Grupo Fantasma will play a musical benefit for Austin Independent Media Center tonight, Thursday, Oct. 21, 9pm, at Rhizome Collective, 300 Allen (south of Fifth Street, between Pleasant Valley and Springdale). For more info, call 385-3695.

The League of Women Voters of the Austin Area will hold a release party for its annual nonpartisan voters guide on Friday, Oct. 22, 6:30-8:30pm at the 219 West restaurant, 219 W. Fourth. For more info, call 293-5164 or 502-0278 or e-mail [email protected] or [email protected].

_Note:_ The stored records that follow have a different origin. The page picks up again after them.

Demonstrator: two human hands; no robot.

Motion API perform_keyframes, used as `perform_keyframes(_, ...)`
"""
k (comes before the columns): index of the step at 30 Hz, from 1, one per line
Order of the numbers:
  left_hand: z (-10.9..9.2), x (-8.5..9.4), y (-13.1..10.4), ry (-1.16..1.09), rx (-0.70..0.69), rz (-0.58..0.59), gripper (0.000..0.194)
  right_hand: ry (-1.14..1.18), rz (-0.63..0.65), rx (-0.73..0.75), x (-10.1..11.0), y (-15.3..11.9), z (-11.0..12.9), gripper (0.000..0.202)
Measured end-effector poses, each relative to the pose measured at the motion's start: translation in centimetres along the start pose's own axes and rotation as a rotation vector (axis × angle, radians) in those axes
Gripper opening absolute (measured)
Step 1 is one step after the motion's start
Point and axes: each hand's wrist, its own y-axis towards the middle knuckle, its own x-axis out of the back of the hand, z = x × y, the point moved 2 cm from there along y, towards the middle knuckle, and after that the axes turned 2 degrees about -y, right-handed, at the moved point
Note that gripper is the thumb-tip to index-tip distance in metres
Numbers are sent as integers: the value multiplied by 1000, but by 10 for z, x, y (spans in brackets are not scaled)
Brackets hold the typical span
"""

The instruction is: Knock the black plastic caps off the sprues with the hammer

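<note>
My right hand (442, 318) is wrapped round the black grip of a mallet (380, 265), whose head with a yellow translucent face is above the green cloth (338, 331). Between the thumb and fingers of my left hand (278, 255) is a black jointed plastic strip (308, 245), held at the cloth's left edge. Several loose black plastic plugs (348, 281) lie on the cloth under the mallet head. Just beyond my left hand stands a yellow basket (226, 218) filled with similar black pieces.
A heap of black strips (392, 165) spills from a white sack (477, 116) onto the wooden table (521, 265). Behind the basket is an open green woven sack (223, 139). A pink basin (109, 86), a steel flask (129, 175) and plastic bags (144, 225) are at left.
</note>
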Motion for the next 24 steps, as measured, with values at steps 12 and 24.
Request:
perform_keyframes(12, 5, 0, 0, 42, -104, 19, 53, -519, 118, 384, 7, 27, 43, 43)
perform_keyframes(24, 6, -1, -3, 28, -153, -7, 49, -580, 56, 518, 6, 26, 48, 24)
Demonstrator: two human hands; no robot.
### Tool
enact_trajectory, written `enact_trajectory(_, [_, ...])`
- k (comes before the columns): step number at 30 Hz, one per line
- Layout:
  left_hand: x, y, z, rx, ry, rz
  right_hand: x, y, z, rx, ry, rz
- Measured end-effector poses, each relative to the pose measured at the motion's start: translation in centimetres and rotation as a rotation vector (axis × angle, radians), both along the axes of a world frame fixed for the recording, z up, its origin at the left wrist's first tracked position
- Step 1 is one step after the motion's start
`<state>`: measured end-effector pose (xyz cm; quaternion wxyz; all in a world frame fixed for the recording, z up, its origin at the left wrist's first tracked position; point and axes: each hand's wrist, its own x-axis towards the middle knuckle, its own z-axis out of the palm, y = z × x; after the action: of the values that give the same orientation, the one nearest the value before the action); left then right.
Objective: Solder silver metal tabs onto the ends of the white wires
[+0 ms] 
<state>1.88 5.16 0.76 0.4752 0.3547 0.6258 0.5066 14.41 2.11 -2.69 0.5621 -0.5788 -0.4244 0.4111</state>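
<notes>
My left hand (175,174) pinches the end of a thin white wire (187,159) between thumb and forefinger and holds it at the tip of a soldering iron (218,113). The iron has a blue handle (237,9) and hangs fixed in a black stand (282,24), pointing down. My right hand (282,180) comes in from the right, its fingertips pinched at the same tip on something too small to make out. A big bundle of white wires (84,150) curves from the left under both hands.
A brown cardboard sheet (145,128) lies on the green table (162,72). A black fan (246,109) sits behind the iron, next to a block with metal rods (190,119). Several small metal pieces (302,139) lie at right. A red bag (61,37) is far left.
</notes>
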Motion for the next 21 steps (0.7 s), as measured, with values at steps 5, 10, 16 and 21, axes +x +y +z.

Hands on Housing, along with the city of Austin Neighborhood Housing and Community Development office, plans to refurbish a bunch of houses in the 78702 neighborhood on Saturday and Sunday, Oct. 23-24. For more info, call 386-9145 x14 or go to www.aaimaustin.org.

UT Watch will host a forum on Los Alamos National Laboratory, the nation's premier nuclear weapons laboratory, and UT's bid to manage it, on Monday, Oct. 25, 6pm, on the UT campus in the University Teaching Center, Rm. 2.102 (near 21st and Speedway).

Antone's (213 W. Fifth) will host a star-studded Red State Blues Concert on Tuesday, Oct. 26, at 7pm; all proceeds will go to the 2004 Travis Co. Democratic Party Coordinated Campaign. Performers include Shawn Colvin, Jimmy LaFave, Marcia Ball, Guy Forsyth, Kelly Willis and Bruce Robison, and Joe Ely with David Grissom, Jimmy Pettit, and Davis McLarty. Tickets are $20, and sponsorships are available at $100 (includes a preshow cocktail hour) and $200 (VIP all-access pass, only 30 available). For more info, call 477-7500 or e-mail [email protected].

About Baghdad will play at the Alamo Drafthouse, 409 Colorado, for Third Coast Activist film night, Thursday, Oct. 28, at 7pm. The film, by exiled Iraqi writer and poet Sinan Antoon, examines what has become of his city after wars, sanctions, decades of oppression, and now occupation. Tickets are $6.50 general and $5 students and seniors, either at the door or at www.drafthouse.com.

As part of its Commute Solutions Month programming, Capital Metro will hold its first ever Weirdest Commute contest Friday, Oct. 29. Contestants should register at Republic Square Park between 11:30am and 12:30pm; a celebrity panel will evaluate entries based on uniqueness, effectiveness, and sheer determination. Winners will be announced at 1pm and will receive "various commute-themed prizes" – grand prize is a hot-air balloon ride.